Save A fun, shareable twist on classic grilled cheese featuring creamy pimento cheese and spicy jalapeños baked into pull-apart bread—perfect for gatherings or game day.
I love making this for game days because it brings everyone together and the flavors always impress.
Ingredients
- Pimento Cheese Spread: 1 1/2 cups sharp cheddar cheese, shredded, 4 oz cream cheese, softened, 1/3 cup mayonnaise, 1/4 cup diced pimentos, drained, 1/2 teaspoon garlic powder, 1/4 teaspoon smoked paprika, 1/4 teaspoon freshly ground black pepper, 1/8 teaspoon cayenne pepper (optional), 1/4 teaspoon kosher salt
- Bread: 1 large round sourdough loaf (about 1 lb)

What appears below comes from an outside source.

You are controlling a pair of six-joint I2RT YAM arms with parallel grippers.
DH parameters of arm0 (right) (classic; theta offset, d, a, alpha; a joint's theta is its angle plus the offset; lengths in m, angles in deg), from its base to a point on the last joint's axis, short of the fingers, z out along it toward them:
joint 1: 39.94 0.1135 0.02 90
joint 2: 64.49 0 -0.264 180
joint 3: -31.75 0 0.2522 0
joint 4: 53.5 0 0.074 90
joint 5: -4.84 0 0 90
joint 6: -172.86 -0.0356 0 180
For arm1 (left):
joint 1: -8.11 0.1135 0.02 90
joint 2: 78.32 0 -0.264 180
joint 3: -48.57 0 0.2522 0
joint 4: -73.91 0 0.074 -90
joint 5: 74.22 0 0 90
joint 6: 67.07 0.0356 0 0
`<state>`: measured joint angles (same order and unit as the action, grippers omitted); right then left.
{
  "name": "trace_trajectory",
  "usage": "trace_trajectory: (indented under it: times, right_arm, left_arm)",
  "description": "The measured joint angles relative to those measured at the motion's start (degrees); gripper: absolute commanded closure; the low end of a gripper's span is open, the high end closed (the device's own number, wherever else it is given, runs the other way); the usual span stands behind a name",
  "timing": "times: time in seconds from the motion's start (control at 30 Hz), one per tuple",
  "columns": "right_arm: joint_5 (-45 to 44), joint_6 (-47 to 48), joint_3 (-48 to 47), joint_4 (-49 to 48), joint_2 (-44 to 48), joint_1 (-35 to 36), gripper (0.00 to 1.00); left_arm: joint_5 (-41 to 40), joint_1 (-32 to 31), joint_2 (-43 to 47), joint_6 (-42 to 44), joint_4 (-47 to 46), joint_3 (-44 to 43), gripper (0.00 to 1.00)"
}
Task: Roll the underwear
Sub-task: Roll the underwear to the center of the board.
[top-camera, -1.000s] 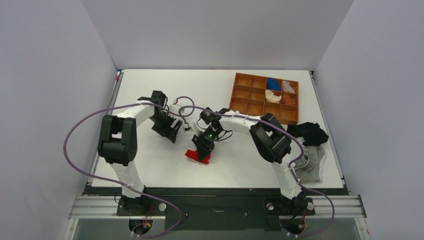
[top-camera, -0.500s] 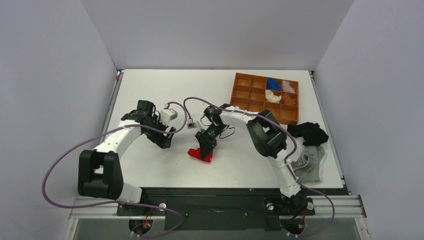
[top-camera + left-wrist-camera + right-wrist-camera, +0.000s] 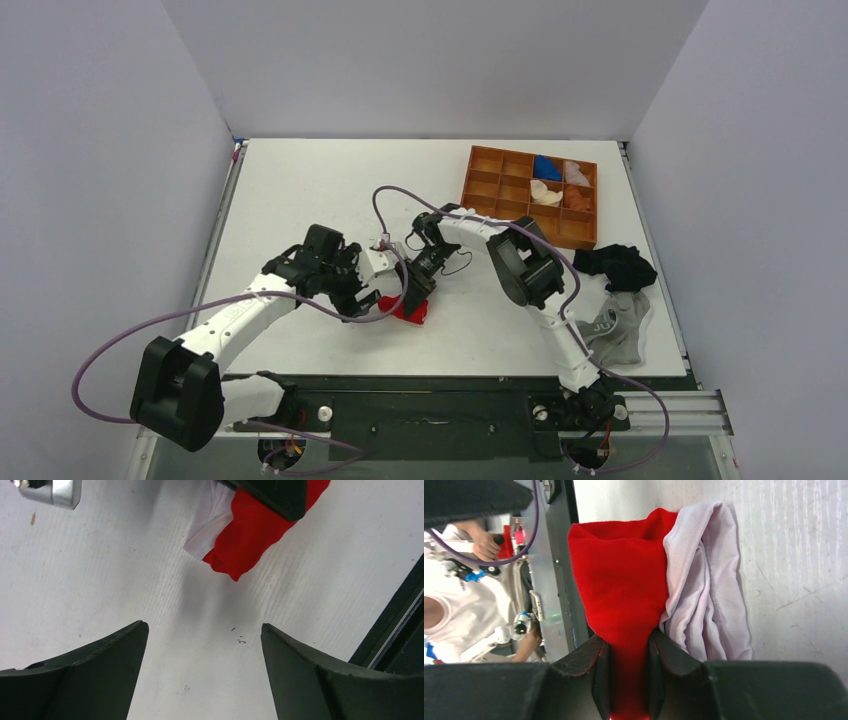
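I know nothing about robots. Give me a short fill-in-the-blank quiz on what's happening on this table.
The right gripper is shut on the ____ underwear.
The left gripper is ____, holding nothing.
The tray lies in the table's far ____ corner.
Missing words: red; open; right.

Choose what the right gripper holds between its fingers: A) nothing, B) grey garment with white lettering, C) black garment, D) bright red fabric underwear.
D: in the right wrist view, the right gripper is shut on a fold of the bright red fabric underwear with white trim.
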<state>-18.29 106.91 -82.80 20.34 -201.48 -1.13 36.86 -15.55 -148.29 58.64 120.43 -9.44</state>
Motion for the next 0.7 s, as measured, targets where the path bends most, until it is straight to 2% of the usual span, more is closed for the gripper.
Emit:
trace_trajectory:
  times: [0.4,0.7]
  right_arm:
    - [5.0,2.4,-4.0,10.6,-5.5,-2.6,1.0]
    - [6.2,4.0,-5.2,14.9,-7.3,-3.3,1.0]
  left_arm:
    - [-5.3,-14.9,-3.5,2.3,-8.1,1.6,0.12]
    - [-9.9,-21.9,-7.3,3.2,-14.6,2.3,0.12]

- Jalapeños & Toppings: 2 fresh jalapeños, thinly sliced (seeds removed for less heat if desired), 2 tablespoons unsalted butter, melted, 2 tablespoons chopped fresh chives (optional)
Instructions
- Preheat Oven:
- Preheat the oven to 375°F (190°C). Line a baking sheet with parchment paper.
- Mix Cheese Spread:
- In a medium bowl, combine cheddar cheese, cream cheese, mayonnaise, pimentos, garlic powder, smoked paprika, black pepper, cayenne (if using), and salt. Mix until smooth and well blended.
- Cut Bread:
- Using a sharp bread knife, cut the sourdough loaf into a grid pattern: slice both horizontally and vertically, about 1 inch apart, but do not cut all the way through—leave the bottom of the loaf intact to create pull-apart sections.
- Stuff Loaf:
- Carefully stuff the pimento cheese mixture into the cuts, ensuring even distribution throughout the loaf.
- Add Jalapeños:
- Tuck jalapeño slices between the bread sections alongside the cheese mixture.
- Butter Top:
- Brush the top of the loaf with melted butter.
- Bake Covered:
- Transfer the stuffed loaf to the prepared baking sheet. Cover loosely with foil and bake for 15 minutes.
- Bake Uncovered:
- Remove the foil and bake for an additional 5 minutes, or until the cheese is melted and bubbly and the bread is golden.
- Finish and Serve:
- Sprinkle with chopped chives, if desired. Serve warm, pulling apart pieces to enjoy.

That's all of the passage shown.